• **TASK INSTRUCTIONS**:
Where in the records does the word "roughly" occur? Copy each line in which it does.

• **Data excerpts**:
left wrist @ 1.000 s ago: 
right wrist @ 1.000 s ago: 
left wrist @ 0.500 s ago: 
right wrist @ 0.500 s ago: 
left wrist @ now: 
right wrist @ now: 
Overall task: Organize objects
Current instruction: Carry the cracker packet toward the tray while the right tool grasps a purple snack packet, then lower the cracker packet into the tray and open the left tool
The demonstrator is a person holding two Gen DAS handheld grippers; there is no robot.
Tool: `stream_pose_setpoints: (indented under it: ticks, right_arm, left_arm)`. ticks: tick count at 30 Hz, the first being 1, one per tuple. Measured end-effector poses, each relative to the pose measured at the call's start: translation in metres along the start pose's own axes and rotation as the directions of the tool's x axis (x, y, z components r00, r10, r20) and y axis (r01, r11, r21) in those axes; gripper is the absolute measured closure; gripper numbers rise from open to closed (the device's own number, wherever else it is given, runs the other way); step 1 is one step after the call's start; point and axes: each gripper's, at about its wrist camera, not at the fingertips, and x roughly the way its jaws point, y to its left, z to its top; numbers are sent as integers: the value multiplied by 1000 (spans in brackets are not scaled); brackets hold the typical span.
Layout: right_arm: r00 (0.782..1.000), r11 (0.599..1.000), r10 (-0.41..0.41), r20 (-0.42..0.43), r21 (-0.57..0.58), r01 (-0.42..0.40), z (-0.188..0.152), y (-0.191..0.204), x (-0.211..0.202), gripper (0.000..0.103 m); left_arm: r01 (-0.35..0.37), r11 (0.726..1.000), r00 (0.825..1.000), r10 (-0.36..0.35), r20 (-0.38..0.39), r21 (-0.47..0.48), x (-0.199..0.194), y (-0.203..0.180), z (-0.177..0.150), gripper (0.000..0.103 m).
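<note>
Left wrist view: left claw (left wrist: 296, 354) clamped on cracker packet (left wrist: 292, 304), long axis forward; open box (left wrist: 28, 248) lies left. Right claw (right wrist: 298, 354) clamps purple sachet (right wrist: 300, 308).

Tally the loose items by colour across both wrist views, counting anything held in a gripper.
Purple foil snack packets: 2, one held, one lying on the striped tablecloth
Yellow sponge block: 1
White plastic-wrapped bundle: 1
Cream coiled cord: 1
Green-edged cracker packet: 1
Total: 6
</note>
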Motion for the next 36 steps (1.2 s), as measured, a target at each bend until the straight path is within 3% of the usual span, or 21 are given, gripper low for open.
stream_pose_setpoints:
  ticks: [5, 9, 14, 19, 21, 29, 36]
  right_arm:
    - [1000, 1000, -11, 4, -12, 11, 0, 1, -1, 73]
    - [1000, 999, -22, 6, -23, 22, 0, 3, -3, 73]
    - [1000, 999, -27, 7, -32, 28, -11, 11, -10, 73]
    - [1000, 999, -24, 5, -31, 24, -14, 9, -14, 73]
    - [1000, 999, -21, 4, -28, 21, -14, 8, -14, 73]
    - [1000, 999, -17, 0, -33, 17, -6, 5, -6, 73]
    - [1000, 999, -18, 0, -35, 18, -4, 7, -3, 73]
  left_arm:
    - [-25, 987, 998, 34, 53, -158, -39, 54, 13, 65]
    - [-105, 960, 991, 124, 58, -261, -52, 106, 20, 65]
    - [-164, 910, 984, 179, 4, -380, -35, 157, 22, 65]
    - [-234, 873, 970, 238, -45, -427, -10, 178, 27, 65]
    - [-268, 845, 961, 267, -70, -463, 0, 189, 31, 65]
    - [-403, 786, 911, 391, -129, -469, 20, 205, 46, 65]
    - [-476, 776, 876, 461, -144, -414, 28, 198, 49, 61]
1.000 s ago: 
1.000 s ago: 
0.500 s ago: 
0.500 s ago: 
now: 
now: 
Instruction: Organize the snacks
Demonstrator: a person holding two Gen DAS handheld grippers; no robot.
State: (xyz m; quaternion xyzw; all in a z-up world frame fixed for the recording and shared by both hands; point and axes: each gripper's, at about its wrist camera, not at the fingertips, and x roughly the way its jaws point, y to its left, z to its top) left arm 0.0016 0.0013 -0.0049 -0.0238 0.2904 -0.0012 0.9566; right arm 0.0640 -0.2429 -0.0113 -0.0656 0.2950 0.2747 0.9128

• **RESULT OF THE TASK**:
Tool: `stream_pose_setpoints: (indented under it: ticks, right_arm, left_arm)`. ticks: tick count at 30 Hz, the first being 1, one per tuple. Measured end-effector poses, each relative to the pose measured at the call's start: translation in metres along the start pose's own axes and rotation as the directions of the tool's x axis (x, y, z components r00, r10, r20) and y axis (r01, r11, r21) in those axes; gripper is the absolute measured closure; gripper numbers rise from open to closed (the device's own number, wherever else it is given, runs the other way); step 1 is one step after the call's start; point and axes: each gripper's, at about its wrist camera, not at the fingertips, and x roughly the way its jaws point, y to its left, z to its top; numbers are sent as integers: the value multiplied by 1000 (spans in brackets are not scaled); brackets hold the typical span.
State: (xyz m; quaternion xyzw; all in a z-up world frame fixed for the recording and shared by both hands; point and axes: each gripper's, at about its wrist camera, not at the fingertips, and x roughly the way its jaws point, y to its left, z to its top) left arm 0.0016 0.0013 -0.0049 -0.0238 0.2904 -0.0012 0.9566; right arm 0.0640 -0.2429 -0.0113 -0.0656 0.2950 0.2747 0.9128

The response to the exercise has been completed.